Mallory addressed a statutory scheme, unique to Pennsylvania, that explicitly treats registration to do business by an out-of-state corporation as consent to general personal jurisdiction in the state’s courts over that corporation for all lawsuits, regardless of their connection to the state. The Court decided 5-4 to reject Norfolk Southern’s argument that Pennsylvania’s statute violates the Due Process Clause, within the highly specific context of the facts that obtained in Mallory.

However, plaintiffs’ lawyers are seeking to leverage that narrow decision to expand “consent by registration” around the country. They are attempting to use Mallory to sidestep the longstanding “minimum contacts” test for establishing general personal jurisdiction, and have urged courts in several states to interpret existing state statutes in a way that would replicate the effect of Pennsylvania’s law. There is every likelihood that this campaign will extend to legislatures as well.

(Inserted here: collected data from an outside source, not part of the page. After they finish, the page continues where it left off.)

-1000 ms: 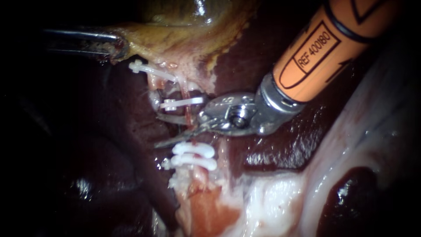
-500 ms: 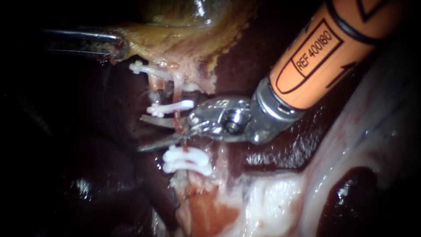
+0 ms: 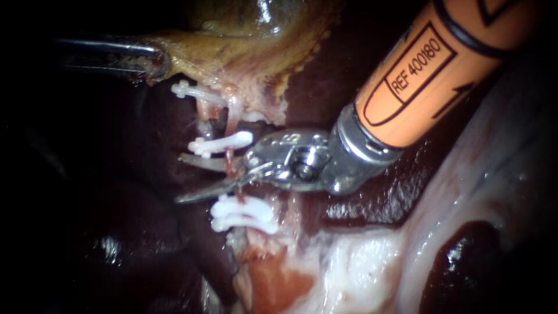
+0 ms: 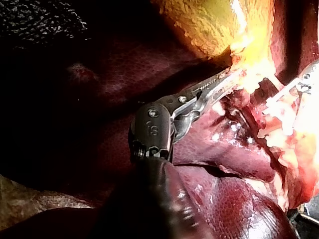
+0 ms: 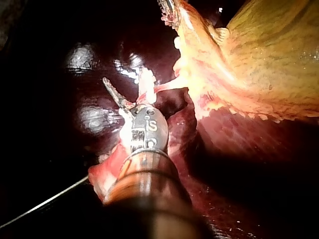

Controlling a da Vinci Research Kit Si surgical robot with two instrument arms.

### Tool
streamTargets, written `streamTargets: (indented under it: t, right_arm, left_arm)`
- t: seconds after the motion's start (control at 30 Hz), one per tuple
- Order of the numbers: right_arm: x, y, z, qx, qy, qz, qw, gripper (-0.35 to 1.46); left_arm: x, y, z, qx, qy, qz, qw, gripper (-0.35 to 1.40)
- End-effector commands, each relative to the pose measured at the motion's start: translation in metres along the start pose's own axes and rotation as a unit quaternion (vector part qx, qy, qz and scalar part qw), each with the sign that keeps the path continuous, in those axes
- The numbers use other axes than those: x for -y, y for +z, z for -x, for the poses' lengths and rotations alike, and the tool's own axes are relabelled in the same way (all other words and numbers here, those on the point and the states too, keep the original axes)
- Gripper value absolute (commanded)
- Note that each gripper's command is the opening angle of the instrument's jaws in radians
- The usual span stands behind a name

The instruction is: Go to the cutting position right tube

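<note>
Endoscope view: the tube [image 3: 229, 159] is straddled by the parted jaws of the right instrument [image 3: 179, 179]; the gallbladder [image 3: 244, 35] is clamped by the left instrument [image 3: 153, 63].

Your right instrument [image 3: 180, 178] comes in from the upper right. Its orange shaft ends in a metal wrist turned toward the view's left, and its two thin, blade-like jaws stand apart with a clear gap between them. Your left instrument [image 4: 219, 82] reaches in level from the left, its slim toothed jaws clamped on the edge of the gallbladder [image 3: 232, 46].
</note>
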Motion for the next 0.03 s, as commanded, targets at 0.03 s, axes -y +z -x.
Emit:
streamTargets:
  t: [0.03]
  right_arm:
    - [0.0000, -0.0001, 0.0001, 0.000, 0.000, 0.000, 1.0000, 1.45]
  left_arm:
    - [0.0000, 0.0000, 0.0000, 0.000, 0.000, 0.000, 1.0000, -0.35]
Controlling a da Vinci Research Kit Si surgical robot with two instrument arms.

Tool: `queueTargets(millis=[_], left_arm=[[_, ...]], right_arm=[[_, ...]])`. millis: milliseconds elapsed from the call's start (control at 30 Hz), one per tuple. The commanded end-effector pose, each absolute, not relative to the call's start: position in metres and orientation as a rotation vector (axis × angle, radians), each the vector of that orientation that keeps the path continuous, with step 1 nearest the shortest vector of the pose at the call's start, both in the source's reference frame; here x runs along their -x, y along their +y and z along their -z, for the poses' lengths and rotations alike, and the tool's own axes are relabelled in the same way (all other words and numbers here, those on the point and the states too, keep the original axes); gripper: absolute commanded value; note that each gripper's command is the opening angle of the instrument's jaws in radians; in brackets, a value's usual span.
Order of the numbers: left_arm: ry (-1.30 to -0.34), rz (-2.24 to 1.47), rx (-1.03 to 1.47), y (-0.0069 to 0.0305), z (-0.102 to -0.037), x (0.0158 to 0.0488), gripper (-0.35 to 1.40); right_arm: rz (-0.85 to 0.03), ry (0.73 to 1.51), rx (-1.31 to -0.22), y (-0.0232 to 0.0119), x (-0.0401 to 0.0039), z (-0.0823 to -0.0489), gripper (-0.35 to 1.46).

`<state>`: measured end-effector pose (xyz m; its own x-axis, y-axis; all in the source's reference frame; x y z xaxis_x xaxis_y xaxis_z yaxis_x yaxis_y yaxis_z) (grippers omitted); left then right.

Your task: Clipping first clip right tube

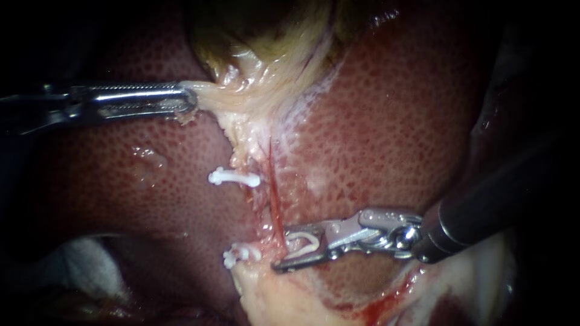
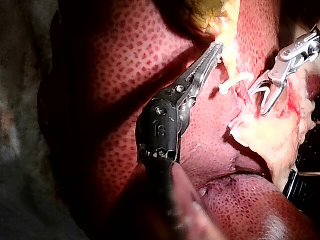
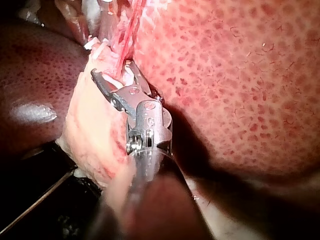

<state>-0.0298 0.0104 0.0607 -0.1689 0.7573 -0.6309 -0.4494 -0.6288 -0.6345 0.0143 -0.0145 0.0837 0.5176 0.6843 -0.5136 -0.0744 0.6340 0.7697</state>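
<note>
My left instrument (image 1: 191,100) comes in from the left, its long toothed jaws shut on the pale edge of the gallbladder (image 1: 266,66) and holding it taut; the left wrist view shows its jaws (image 2: 217,48) at that pale tissue. A thin red tube (image 1: 275,193), the right tube, runs down the dissected strip. My right instrument (image 1: 281,249) stands with its jaws apart on either side of this tube's lower end, carrying an open white clip (image 1: 304,243) between them. The right wrist view shows the same jaws (image 3: 113,73) around the red strand.
Two closed white clips (image 1: 234,178) (image 1: 241,254) sit on the pale tube to the left of the red one. Mottled red liver (image 1: 393,121) surrounds the field. Yellowish fatty tissue (image 1: 284,299) lies below the jaws. White gauze (image 1: 78,259) shows at lower left.
</note>
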Motion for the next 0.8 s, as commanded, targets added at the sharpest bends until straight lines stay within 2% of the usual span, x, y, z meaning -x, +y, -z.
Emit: queueTargets(millis=[33, 800], left_arm=[[-0.387, -1.892, 1.272, 0.0104, -0.0607, 0.0298, -0.35], [-0.388, -1.892, 1.272, 0.0104, -0.0606, 0.0297, -0.35]], right_arm=[[-0.512, 0.923, -0.763, -0.0145, -0.0143, -0.0837, 0.46], [-0.513, 0.923, -0.762, -0.0145, -0.0144, -0.0837, 0.47]])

ILR’s research finds that consent-by-registration statutes like the one at issue in Mallory are legally questionable and are fundamentally bad policy. If enacted more broadly, such statutes would add to the already unsustainable backlog facing state courts, would create acute uncertainty and risk for smaller businesses that operate across state lines, and would undermine bedrock aspects of federalism. The paper concludes by urging policymakers to reject invitations by the plaintiffs’ bar to expand Mallory beyond its narrow contours.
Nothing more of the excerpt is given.